Does nth index of n sized C array contain size of it?

Question

I've written a C program for showing the values of an array using pointer. Here's the code :

#include <stdio.h>

int main()
{
    int a[] = {1, 1, 1, 1, 1};
    int *ptr = a;
    for (int i = 0 ; i < 5; i++)
        printf("%d ", *ptr++);
    printf("%d", *ptr);
}

As you can see after terminating the loop, the pointer holds the memory address of a value out of the array. As it i.e. the last output is not initialized, it should be a garbage value. But, every time it is showing 5 which is the size of the array. Then, I thought the next memory address of allocated memory for array contains the size of array. But, this is not happening with double type array.

Output for int array : 1 1 1 1 1 5
Output for double array : 1.000000 1.000000 1.000000 1.000000 1.000000 1.000000 0.000000 

Will anyone explain the output?

Answer 1

C does not store any array metadata (including array length) anywhere, either at the beginning or the end of the array. In the case of the integer array, the most likely explanation for the output is that the memory used by the variable i immediately follows the last element of the array, like so:

   +---+
a: | 1 | a[0]
   +---+ 
   | 1 | a[1]
   +---+
   | 1 | a[2]
   +---+
   | 1 | a[3]
   +---+
   | 1 | a[4]
   +---+
i: | 5 | a[5]
   +---+

However, you cannot rely on this behavior being consistent, as you saw with changing the array type to double.

Attempting to read the value contained in the element one past the end of the array results in undefined behavior. Chapter and (truncated) verse:

6.5.6 Additive operators
...
8 When an expression that has integer type is added to or subtracted from a pointer, the result has the type of the pointer operand...If the result points one past the last element of the array object, it shall not be used as the operand of a unary * operator that is evaluated.

For giggles, I compiled your code on my system at work, and I get the following output:

1 1 1 1 1 0

This really is just an artifact of how the compiler lays objects out in memory for this particular program.

Answer 2

What you do invokes Undefined Behavior.

It's simple a coincidence and probably just the value of i, print the address of i and check. But be careful, it will not always be that way. Just declare a new variable in the program and it might change.

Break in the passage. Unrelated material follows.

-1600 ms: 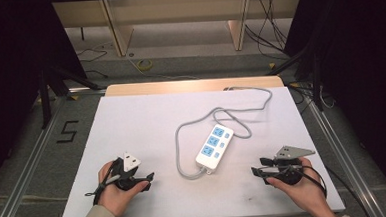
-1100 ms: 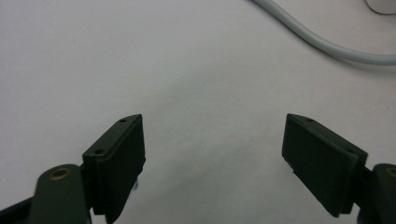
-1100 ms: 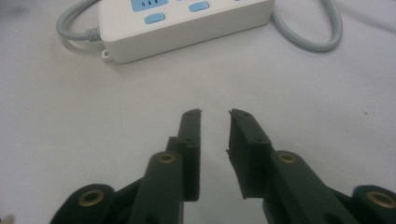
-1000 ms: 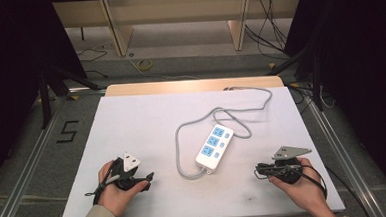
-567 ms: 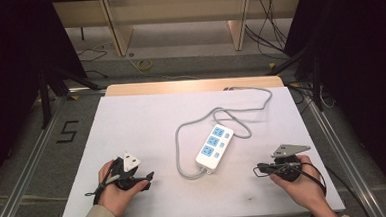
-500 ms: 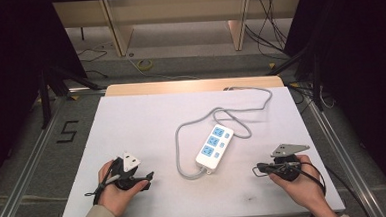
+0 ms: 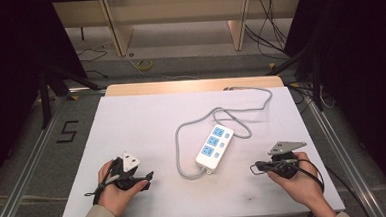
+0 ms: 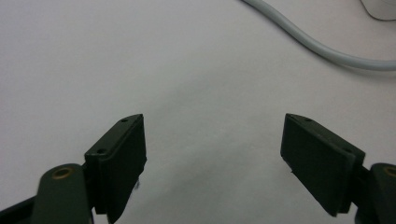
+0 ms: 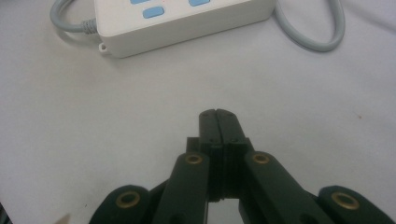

In the case of double it doesn't work because the address after the array no longer matches the address of i. It's what I mean when I say Be careful.

Answer 3

This is just a value from memory in this address. You should never access memory which is not allocated by you (In this case you are accessing 6th element, but you have declared just 5). This may lead to segmentation fault is some cases.